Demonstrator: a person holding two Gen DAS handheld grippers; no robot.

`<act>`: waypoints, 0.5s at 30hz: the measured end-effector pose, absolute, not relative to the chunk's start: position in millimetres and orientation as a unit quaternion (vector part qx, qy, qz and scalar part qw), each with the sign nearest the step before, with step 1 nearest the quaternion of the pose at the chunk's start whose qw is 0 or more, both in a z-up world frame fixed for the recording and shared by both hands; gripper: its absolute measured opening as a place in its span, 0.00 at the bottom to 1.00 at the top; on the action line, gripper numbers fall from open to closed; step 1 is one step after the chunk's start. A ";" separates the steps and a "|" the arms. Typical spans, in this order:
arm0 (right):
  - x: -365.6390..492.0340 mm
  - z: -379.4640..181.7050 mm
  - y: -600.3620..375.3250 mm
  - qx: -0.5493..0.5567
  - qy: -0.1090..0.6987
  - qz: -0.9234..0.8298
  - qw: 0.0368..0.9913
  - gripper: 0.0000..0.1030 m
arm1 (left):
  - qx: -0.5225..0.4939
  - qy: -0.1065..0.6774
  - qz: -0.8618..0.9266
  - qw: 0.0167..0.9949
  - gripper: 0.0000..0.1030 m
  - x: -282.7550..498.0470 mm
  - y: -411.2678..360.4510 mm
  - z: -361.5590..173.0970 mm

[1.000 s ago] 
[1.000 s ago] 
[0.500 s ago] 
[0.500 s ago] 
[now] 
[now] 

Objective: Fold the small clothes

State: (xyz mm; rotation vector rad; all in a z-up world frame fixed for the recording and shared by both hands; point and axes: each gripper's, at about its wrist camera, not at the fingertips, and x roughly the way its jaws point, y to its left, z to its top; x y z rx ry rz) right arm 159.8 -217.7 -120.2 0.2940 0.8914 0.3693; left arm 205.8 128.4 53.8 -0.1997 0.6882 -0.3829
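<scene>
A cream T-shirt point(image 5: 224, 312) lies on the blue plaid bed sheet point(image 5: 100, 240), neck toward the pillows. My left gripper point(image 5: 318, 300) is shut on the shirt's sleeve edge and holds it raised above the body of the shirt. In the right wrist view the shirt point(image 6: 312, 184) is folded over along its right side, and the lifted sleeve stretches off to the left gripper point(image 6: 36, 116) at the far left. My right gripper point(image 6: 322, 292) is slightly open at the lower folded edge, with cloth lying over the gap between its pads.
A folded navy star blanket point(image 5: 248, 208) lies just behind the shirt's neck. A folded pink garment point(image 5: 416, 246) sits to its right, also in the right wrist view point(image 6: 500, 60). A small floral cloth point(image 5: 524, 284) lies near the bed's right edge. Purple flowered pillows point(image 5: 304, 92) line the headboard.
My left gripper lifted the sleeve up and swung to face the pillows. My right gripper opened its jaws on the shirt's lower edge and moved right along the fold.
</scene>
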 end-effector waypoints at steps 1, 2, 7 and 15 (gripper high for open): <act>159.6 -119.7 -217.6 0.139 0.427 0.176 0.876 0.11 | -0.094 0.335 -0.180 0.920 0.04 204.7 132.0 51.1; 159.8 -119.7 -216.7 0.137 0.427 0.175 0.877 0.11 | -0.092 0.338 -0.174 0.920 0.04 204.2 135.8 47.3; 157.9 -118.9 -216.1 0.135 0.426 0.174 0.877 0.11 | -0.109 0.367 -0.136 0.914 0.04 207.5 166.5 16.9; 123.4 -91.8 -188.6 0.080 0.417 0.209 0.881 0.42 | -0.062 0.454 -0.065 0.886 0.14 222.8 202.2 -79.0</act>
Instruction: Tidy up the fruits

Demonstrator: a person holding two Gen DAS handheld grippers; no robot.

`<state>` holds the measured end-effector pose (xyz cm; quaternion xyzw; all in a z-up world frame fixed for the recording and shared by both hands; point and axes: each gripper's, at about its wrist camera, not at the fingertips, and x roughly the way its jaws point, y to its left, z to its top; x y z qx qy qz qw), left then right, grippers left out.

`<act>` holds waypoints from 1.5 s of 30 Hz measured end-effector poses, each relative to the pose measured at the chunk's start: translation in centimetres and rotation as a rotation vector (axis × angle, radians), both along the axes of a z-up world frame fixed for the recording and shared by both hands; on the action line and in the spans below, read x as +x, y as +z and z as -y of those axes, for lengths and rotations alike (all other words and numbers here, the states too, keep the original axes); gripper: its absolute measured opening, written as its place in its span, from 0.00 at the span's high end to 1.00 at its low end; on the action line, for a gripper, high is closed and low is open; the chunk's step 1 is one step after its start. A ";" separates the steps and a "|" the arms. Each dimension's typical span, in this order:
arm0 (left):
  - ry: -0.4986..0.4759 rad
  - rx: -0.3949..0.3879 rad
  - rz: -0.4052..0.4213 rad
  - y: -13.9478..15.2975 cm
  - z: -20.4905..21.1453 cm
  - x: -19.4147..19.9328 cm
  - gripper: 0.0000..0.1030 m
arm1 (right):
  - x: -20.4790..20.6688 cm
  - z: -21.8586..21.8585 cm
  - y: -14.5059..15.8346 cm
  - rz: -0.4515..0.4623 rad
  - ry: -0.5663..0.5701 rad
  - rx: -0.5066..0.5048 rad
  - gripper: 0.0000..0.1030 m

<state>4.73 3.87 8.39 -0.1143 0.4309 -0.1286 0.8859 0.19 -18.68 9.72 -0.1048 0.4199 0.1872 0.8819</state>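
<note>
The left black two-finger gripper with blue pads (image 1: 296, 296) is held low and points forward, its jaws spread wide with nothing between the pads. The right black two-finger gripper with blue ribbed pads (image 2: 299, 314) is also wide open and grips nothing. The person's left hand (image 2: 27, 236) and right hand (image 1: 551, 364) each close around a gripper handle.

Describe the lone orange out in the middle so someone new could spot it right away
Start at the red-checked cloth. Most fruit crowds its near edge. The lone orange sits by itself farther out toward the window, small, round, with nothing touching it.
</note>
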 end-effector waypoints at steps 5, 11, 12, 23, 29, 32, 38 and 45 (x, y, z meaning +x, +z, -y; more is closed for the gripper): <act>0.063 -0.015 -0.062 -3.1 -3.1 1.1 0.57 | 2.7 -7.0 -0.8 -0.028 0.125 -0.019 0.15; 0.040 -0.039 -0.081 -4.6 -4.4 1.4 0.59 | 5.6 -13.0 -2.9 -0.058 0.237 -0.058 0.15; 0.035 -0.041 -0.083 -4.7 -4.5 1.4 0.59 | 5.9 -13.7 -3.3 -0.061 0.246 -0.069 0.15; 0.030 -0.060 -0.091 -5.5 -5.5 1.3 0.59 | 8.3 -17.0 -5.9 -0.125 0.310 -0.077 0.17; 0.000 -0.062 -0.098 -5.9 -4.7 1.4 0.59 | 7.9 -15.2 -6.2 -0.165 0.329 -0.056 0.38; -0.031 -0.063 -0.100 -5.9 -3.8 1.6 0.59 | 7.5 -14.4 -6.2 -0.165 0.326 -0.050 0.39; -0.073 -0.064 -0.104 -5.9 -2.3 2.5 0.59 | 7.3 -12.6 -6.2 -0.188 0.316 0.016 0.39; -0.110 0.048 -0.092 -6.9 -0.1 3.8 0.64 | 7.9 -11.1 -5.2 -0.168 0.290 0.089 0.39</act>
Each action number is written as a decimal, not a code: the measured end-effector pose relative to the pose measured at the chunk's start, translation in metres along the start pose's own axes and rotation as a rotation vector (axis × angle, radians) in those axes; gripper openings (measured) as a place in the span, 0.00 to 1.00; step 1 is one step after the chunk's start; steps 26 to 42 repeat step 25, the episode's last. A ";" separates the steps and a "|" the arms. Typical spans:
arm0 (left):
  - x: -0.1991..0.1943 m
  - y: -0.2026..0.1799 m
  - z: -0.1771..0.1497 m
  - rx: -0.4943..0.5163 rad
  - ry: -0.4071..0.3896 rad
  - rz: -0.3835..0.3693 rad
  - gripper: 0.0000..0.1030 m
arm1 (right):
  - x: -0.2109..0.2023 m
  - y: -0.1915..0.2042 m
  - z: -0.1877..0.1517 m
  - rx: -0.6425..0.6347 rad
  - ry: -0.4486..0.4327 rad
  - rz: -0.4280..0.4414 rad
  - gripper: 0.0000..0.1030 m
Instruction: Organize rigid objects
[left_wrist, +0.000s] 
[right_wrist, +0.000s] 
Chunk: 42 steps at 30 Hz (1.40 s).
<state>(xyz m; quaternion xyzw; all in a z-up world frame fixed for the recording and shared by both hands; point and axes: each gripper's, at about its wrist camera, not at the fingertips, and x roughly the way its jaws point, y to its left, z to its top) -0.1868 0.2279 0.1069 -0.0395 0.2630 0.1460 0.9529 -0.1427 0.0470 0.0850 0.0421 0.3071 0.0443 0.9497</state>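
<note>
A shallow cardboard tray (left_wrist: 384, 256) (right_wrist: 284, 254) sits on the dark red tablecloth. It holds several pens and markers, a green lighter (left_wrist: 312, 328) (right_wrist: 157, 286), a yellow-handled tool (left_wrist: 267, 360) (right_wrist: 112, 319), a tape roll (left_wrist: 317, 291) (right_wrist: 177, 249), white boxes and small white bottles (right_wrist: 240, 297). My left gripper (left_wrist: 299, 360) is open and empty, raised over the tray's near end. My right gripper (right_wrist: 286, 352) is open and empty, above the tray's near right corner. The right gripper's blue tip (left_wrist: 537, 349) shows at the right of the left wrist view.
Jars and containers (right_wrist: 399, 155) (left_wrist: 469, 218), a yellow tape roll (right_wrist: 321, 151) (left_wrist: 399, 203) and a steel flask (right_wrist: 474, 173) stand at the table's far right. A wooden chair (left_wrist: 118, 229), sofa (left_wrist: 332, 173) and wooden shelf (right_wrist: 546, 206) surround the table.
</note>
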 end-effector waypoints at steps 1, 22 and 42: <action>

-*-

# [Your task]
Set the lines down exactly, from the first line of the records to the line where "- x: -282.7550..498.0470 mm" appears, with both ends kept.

# [Output of the task]
Demonstrator: a person holding two Gen DAS handheld grippers; no robot.

`<act>`: waypoints, 0.5s at 30hz: the measured end-effector pose, absolute, not relative to the chunk's start: position in millimetres and orientation as a unit quaternion (vector part qx, qy, qz and scalar part qw), each with the sign nearest the step before, with step 1 nearest the quaternion of the pose at the chunk's start whose qw is 0 or more, both in a z-up world frame fixed for the recording and shared by both hands; gripper: its absolute measured opening as a place in its span, 0.00 at the bottom to 1.00 at the top; on the action line, gripper numbers fall from open to closed; step 1 is one step after the chunk's start. A ";" separates the steps and a "|" the arms. Typical spans, in this order:
arm0 (right):
  - x: -365.6390..492.0340 mm
  - z: -379.4640..181.7050 mm
  - y: -600.3620..375.3250 mm
  - qx: -0.5493..0.5567
  - qy: -0.1090..0.6987
  - qz: -0.9234..0.8298
  - qw: 0.0368..0.9913
  - gripper: 0.0000..0.1030 m
arm1 (left):
  - qx: -0.5225..0.4939
  - qy: -0.1065..0.6774
  - qz: -0.8618..0.9266
  - qw: 0.0167..0.9949
  - gripper: 0.0000..0.1030 m
  - x: -282.7550..498.0470 mm

That completes the response to the exercise.